Readable and near-comprehensive. Those inclined to anticapitalist views may take issue with Muller’s assurances that things...

THE MIND AND THE MARKET

CAPITALISM IN MODERN EUROPEAN THOUGHT

A thoughtful study of European responses, pro and con, to the steady ascent of capital, and of an intellectual preoccupation with the capitalist economy that has endured for centuries.

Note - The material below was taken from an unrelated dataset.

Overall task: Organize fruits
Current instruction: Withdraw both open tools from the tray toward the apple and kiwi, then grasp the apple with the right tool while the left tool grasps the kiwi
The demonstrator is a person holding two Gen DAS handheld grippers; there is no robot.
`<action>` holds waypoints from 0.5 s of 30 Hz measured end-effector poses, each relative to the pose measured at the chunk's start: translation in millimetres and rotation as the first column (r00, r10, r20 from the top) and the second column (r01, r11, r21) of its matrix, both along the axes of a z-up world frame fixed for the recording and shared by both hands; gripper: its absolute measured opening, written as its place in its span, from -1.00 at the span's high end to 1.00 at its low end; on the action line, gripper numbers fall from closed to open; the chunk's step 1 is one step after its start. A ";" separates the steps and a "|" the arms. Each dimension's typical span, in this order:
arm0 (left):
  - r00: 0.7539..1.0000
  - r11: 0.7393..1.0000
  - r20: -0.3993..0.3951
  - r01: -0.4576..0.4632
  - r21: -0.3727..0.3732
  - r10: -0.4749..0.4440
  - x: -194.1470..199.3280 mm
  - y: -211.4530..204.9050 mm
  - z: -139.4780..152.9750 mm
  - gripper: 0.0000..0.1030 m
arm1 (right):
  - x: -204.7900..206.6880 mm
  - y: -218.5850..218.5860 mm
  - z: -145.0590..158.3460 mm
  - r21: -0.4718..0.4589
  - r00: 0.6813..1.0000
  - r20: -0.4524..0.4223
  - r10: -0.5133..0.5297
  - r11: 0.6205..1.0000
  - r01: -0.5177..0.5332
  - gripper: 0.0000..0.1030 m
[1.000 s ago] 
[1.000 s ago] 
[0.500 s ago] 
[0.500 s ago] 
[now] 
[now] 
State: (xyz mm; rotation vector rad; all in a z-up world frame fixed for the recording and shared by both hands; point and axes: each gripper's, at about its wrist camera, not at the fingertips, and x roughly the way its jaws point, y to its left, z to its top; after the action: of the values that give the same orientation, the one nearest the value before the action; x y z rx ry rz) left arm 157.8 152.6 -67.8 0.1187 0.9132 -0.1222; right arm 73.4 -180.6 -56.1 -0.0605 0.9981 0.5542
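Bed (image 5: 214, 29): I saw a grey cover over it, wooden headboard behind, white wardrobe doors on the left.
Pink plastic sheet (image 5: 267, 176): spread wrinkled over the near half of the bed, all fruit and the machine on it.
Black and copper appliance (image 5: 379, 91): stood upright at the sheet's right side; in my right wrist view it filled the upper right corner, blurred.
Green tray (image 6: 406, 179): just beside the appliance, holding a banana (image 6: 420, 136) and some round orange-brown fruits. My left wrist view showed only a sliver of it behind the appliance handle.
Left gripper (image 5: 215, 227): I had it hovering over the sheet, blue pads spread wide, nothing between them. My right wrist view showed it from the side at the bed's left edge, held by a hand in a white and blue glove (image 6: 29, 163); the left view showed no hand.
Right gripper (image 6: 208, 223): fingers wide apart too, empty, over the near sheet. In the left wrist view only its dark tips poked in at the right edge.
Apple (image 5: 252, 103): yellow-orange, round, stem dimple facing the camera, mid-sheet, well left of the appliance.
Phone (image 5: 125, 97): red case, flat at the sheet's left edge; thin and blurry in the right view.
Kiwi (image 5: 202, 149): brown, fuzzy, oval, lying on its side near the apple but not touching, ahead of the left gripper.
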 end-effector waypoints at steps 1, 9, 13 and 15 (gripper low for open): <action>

For many European intellectuals, whether of the right or left or somewhere in between, the rise of capitalism meant the death of traditional values, the disappearance of civic virtue, and the extinction of the willingness to defer gratification. “The question of the market—of its moral significance, of its social, political, cultural, and economic ramifications” has been at the center of European thought for generations, outweighing older concerns over the great chain of being and the proper relation of men and the gods; so, too, has the complex of issues that now fall under the general rubric of “globalization,” which has troubled European philosophers and reformers since at least the time of Hegel, never mind Marx and his followers. So Muller (History/Catholic Univ.) shows in this sturdy work of intellectual history, which nicely balances the thought of anti-capitalist writers (Marx, Lukács, Marcuse, Proudhon, Bourdieu) with that of those who found good things to say about “an economy in which production for trade became more significant than production for subsistence” (Voltaire, Smith, Burke, Hayek, Schumpeter). Their interest, for or against, was well placed, Muller writes, for the quest for wealth and creature comforts has undoubtedly grown to fill every niche of modern life, illustrating “the ability of the capitalist market to co-opt and incorporate a remarkable range of preferences, trends, tastes, and identities”—so that, for instance, a product such as Coca-Cola can be sold to Hitler youth or the children of May ’68 with only a little tweaking of slogans, and so that the very process of capitalism can increasingly lure the “able and energetic toward business” and keep just about everyone’s mind, Sorbonne-trained or not, focused on economic activity.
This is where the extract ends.